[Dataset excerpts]
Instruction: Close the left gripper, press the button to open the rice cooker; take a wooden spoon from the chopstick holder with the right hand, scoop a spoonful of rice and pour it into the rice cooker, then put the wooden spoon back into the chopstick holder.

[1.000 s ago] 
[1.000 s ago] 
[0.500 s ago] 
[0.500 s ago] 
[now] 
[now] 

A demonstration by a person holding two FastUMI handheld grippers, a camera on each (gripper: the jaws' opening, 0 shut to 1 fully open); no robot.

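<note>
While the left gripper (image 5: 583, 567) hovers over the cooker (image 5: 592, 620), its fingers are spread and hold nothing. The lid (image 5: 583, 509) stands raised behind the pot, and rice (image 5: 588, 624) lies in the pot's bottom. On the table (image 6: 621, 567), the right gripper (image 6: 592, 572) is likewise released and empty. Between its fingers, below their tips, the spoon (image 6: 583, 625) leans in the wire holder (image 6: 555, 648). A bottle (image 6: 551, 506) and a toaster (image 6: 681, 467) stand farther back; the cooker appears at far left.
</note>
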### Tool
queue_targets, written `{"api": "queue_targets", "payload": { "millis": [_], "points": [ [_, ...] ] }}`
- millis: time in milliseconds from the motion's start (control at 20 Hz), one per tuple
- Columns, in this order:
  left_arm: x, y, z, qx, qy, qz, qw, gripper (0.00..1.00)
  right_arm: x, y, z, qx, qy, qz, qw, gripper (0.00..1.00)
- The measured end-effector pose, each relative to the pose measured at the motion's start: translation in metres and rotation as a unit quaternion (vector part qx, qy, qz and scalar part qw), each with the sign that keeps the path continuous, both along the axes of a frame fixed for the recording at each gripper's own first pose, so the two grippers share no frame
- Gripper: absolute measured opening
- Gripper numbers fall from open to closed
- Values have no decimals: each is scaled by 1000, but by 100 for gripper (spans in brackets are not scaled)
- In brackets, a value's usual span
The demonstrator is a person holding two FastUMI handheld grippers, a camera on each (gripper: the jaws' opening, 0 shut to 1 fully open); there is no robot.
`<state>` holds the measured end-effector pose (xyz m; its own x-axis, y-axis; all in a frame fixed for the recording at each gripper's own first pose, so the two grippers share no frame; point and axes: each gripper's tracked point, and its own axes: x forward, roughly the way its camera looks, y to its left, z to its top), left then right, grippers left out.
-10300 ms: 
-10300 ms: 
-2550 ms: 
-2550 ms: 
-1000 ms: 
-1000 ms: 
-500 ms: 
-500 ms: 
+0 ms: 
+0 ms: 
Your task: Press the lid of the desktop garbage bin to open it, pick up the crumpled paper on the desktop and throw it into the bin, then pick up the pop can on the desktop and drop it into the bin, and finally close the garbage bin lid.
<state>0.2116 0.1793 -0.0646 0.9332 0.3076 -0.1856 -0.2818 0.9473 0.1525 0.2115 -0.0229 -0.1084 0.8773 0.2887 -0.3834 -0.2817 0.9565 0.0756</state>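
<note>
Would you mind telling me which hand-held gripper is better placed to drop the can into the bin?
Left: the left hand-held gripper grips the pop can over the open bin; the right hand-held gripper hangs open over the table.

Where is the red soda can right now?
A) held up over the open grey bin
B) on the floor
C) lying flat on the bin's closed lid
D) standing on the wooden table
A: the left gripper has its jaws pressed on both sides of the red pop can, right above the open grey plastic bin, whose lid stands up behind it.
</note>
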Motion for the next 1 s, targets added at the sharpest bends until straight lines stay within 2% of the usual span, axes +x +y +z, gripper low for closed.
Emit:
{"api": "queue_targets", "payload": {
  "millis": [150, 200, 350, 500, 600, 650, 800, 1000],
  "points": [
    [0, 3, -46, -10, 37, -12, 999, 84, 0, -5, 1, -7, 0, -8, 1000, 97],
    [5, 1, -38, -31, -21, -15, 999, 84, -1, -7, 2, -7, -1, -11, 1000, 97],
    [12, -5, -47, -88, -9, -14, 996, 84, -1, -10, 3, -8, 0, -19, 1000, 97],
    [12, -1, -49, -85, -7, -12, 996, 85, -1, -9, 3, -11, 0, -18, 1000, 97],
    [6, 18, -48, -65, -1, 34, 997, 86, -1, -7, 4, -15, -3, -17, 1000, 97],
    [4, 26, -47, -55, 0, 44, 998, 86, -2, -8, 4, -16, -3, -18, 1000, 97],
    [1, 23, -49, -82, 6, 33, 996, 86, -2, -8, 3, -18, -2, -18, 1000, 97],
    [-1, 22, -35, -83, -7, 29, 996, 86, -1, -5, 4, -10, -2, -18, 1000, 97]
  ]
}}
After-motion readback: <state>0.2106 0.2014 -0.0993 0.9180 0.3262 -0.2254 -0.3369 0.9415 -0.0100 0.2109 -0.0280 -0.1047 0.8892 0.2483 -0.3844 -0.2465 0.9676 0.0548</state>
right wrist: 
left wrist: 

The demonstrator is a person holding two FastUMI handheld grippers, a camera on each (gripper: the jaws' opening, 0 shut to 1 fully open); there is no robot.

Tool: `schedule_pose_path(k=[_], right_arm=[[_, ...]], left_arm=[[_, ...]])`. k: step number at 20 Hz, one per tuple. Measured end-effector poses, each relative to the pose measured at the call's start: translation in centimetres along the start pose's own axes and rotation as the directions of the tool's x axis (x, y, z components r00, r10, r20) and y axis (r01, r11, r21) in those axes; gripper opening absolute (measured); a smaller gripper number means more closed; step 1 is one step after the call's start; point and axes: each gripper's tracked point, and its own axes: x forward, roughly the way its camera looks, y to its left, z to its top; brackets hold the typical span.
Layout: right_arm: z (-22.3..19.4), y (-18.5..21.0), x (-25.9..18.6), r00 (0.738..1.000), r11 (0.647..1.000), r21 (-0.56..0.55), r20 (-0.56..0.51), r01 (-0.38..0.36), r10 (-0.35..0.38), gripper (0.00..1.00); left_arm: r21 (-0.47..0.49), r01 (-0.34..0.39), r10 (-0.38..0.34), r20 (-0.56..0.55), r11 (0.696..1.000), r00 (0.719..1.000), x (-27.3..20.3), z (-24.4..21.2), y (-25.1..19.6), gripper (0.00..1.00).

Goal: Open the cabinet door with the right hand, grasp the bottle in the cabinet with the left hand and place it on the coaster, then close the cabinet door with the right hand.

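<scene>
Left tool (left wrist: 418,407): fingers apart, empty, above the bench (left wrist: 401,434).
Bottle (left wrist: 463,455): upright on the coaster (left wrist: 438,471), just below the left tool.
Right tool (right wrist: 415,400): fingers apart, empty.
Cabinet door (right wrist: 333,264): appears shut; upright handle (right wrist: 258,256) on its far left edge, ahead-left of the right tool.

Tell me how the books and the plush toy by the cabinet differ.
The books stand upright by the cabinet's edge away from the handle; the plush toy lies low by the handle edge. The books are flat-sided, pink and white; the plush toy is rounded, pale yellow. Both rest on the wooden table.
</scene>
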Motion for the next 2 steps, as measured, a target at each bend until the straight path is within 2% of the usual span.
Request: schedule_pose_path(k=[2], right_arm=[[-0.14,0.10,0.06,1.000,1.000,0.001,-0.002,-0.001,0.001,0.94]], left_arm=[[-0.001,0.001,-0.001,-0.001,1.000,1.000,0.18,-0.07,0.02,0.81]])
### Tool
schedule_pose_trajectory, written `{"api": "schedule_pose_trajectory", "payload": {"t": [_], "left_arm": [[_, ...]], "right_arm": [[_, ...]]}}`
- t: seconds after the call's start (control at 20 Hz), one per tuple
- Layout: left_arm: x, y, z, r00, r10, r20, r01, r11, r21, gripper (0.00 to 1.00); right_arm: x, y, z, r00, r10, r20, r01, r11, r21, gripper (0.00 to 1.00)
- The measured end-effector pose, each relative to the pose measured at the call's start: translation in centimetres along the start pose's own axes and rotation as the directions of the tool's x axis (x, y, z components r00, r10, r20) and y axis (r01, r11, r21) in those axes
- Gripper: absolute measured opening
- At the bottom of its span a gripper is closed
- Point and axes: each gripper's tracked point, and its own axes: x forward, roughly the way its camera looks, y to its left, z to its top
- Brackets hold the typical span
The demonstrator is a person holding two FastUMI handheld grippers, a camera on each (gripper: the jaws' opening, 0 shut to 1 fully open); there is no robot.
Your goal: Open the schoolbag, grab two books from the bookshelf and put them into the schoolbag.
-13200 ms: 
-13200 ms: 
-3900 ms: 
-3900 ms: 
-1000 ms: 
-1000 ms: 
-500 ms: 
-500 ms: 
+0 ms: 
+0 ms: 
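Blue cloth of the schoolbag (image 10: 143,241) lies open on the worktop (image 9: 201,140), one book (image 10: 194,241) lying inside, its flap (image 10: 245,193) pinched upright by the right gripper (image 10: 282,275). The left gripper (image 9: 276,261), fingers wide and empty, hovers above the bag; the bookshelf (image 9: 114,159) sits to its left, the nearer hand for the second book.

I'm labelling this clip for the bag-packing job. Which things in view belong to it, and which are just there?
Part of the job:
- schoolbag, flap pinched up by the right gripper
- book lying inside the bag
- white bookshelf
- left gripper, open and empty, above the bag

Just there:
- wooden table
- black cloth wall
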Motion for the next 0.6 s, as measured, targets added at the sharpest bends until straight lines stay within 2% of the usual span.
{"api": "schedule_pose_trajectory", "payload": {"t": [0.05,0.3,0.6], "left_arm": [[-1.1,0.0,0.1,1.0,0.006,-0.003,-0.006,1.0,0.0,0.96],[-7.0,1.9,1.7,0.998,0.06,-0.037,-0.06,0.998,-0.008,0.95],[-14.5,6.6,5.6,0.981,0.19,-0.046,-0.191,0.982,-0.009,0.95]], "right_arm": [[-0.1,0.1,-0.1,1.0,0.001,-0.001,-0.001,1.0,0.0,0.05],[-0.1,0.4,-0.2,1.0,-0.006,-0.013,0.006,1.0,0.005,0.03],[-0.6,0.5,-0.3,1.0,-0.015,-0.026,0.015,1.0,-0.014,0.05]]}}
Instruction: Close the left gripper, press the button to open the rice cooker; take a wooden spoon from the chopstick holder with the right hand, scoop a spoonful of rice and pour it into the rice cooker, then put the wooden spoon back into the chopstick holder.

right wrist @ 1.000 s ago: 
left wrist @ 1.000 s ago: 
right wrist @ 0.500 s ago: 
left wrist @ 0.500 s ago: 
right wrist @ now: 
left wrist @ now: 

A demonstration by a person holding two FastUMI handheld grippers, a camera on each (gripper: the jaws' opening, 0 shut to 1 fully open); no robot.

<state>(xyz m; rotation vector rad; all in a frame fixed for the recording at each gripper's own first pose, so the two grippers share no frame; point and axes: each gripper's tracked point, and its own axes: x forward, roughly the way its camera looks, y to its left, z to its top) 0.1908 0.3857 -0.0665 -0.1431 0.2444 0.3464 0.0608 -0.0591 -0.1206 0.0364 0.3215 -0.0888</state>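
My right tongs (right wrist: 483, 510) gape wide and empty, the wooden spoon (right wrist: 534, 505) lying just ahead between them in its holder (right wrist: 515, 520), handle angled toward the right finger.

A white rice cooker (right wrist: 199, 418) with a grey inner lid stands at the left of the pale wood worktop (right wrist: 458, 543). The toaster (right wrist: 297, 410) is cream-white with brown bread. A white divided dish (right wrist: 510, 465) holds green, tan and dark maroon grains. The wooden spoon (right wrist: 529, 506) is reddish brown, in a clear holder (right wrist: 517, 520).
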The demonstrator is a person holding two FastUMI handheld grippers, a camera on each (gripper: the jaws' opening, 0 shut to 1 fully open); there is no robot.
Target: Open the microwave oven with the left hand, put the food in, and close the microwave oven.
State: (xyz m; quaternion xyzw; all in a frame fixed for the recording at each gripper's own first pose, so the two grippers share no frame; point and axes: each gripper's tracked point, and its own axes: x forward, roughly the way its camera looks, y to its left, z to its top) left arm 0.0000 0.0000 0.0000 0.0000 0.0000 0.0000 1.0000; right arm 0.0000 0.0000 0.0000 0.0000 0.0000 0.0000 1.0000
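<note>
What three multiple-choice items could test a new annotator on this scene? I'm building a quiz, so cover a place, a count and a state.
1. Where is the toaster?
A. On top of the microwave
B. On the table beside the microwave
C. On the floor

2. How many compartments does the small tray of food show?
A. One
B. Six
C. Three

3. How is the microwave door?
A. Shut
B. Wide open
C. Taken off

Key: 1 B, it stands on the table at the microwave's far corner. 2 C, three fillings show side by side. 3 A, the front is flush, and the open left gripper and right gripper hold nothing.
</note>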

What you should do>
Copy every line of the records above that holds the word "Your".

Response>
Your task: Press the lid of the desktop garbage bin to open it, pick up the crumpled paper on the desktop and throw it into the bin, then pick up the pop can on the desktop and drop it into the bin, and finally close the garbage bin lid.
Your goal: Open the schoolbag, grab two books from the bookshelf and put them into the schoolbag.

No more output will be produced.